◆ WORK INSTRUCTION: Please copy out the entries below exactly, beginning with the line that contains "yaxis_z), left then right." and ending with the line that contains "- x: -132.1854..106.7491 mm", and include nothing outside that span.

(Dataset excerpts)
BEGIN
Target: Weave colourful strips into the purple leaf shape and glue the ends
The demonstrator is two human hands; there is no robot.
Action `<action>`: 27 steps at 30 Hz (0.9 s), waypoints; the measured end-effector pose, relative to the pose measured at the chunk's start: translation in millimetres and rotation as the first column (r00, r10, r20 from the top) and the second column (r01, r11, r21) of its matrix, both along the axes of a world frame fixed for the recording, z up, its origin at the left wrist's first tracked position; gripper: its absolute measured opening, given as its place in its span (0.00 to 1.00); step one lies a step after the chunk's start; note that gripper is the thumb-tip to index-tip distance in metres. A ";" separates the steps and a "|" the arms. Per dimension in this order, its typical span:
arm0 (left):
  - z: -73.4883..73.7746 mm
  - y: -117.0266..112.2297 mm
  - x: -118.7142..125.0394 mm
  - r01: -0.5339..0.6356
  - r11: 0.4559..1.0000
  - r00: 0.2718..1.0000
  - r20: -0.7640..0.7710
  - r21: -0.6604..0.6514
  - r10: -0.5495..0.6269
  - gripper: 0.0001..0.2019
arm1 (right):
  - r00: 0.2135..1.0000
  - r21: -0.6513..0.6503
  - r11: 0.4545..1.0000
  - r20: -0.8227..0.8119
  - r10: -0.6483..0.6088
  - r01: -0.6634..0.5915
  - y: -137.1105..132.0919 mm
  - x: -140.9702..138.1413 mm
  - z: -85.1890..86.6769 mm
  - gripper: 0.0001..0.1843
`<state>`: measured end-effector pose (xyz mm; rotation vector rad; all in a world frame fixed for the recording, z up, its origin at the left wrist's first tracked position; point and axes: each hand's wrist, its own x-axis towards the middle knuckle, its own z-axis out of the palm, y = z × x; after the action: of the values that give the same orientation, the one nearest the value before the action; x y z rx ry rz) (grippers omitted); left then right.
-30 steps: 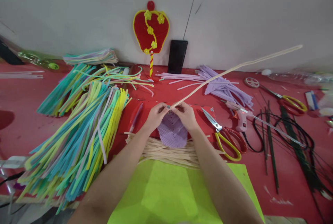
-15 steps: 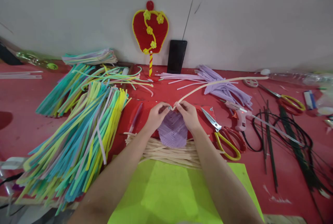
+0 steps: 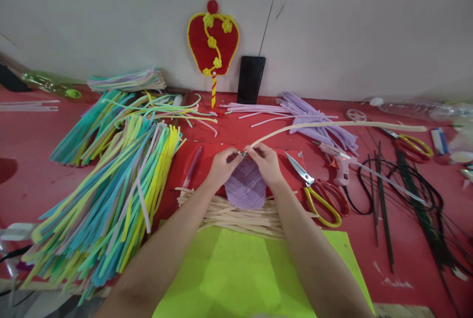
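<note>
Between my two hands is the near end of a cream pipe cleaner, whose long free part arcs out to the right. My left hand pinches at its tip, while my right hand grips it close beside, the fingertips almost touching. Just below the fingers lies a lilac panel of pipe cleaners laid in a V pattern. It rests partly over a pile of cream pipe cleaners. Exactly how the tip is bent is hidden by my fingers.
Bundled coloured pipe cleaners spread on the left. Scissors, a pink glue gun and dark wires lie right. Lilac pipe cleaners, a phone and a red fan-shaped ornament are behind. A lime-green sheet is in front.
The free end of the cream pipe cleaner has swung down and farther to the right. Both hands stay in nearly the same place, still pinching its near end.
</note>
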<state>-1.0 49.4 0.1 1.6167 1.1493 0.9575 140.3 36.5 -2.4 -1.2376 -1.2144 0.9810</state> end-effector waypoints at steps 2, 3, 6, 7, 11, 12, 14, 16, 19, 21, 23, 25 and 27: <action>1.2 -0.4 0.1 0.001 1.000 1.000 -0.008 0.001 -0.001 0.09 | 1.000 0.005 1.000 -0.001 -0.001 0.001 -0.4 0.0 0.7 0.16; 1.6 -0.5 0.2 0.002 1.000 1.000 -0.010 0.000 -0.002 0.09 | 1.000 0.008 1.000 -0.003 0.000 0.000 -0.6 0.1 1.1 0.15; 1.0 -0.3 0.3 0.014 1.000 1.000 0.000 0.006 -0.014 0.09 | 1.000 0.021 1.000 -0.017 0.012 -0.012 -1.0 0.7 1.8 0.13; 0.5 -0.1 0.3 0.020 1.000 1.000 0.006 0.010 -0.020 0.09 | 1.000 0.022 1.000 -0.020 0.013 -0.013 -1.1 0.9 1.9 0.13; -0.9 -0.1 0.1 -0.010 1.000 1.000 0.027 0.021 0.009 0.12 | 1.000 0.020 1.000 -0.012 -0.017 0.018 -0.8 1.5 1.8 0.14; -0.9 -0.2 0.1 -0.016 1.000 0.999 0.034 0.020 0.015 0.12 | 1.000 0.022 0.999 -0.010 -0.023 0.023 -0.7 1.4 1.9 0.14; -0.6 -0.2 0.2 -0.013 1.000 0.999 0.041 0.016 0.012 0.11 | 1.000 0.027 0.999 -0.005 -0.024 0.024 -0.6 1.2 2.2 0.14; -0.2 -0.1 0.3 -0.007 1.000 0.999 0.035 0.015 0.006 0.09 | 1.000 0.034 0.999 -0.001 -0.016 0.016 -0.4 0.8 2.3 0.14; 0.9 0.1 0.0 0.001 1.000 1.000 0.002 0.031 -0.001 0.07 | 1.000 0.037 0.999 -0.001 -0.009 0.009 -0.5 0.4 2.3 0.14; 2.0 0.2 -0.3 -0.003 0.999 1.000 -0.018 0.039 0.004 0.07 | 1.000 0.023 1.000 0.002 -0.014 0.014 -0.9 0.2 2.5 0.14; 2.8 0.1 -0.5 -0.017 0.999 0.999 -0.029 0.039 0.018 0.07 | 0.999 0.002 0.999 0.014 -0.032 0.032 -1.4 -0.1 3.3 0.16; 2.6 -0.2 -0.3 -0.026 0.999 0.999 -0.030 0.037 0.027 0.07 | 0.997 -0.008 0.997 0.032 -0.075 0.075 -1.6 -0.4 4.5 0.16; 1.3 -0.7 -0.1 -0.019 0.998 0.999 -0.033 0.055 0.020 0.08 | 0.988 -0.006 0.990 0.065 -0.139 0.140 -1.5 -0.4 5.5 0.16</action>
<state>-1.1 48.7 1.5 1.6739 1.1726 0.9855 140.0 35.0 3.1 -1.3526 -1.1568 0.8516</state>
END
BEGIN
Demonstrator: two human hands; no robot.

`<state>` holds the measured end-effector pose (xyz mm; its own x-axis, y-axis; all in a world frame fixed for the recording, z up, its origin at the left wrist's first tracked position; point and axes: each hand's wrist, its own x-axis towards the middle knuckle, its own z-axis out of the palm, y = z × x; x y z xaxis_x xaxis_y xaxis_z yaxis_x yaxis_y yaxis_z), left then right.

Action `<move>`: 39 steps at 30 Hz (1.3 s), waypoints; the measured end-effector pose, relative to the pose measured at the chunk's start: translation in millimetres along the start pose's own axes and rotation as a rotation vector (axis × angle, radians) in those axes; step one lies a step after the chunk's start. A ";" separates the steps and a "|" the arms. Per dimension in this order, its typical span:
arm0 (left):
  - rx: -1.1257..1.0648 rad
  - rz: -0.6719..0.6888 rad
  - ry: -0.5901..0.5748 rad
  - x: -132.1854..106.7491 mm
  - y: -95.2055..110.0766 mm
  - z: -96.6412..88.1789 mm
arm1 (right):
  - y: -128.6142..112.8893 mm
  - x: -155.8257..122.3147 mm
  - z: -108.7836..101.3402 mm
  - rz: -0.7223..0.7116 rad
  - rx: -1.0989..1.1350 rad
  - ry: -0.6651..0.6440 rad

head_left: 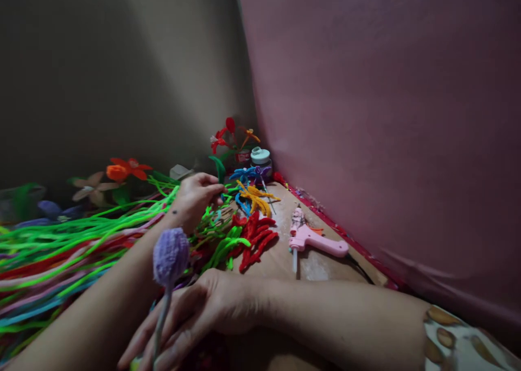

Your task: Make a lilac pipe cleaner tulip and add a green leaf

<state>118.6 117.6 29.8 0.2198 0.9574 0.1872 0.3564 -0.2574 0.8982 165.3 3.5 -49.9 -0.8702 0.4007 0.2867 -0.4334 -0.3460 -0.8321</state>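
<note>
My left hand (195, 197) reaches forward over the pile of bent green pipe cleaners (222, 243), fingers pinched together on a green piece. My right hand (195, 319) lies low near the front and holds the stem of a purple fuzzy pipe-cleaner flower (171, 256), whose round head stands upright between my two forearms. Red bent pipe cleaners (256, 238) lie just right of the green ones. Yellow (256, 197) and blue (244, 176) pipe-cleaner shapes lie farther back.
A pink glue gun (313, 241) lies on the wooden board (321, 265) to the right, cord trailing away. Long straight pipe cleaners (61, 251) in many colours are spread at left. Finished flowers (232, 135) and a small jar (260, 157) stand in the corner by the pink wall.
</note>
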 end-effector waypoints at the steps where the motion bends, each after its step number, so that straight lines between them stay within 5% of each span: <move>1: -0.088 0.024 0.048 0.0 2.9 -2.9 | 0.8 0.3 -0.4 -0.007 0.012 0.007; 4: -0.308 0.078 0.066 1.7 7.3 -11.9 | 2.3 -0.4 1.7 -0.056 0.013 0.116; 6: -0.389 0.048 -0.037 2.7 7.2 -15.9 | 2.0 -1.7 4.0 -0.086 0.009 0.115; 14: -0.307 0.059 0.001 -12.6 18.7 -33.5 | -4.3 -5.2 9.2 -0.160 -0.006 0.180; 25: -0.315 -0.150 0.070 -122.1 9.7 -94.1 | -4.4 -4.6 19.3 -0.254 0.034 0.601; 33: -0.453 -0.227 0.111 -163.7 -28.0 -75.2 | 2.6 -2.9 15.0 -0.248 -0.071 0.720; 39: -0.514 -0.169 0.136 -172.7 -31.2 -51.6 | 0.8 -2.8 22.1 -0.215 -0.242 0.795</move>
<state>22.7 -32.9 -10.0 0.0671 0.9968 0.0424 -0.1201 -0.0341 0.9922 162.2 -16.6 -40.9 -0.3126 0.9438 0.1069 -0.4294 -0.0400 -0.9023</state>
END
◆ REPLY:
`<state>` holds the measured end-effector pose (xyz mm; its own x-axis, y-axis; all in a world frame fixed for the recording, z up, its origin at the left wrist's first tracked position; point and axes: each hand's wrist, its own x-axis towards the middle knuckle, its own z-axis out of the palm, y = z × x; x y z xaxis_x xaxis_y xaxis_z yaxis_x yaxis_y yaxis_z), left then right.

Action `<move>`: 39 steps at 30 Hz (1.3 s), waypoints; the measured end-effector pose, relative to the pose measured at the chunk's start: translation in millimetres along the start pose's own axes and rotation as a rotation vector (axis × angle, radians) in those axes; step one lies a step after the chunk's start. A ";" separates the steps and a "|" the arms. Per dimension in this order, its typical span:
arm0 (left):
  - rx: -1.1257..1.0648 rad
  - rz: -0.6719..0.6888 rad
  - ry: -0.5901..0.5748 rad
  - x: -132.1854..106.7491 mm

The reply to this exercise is complete.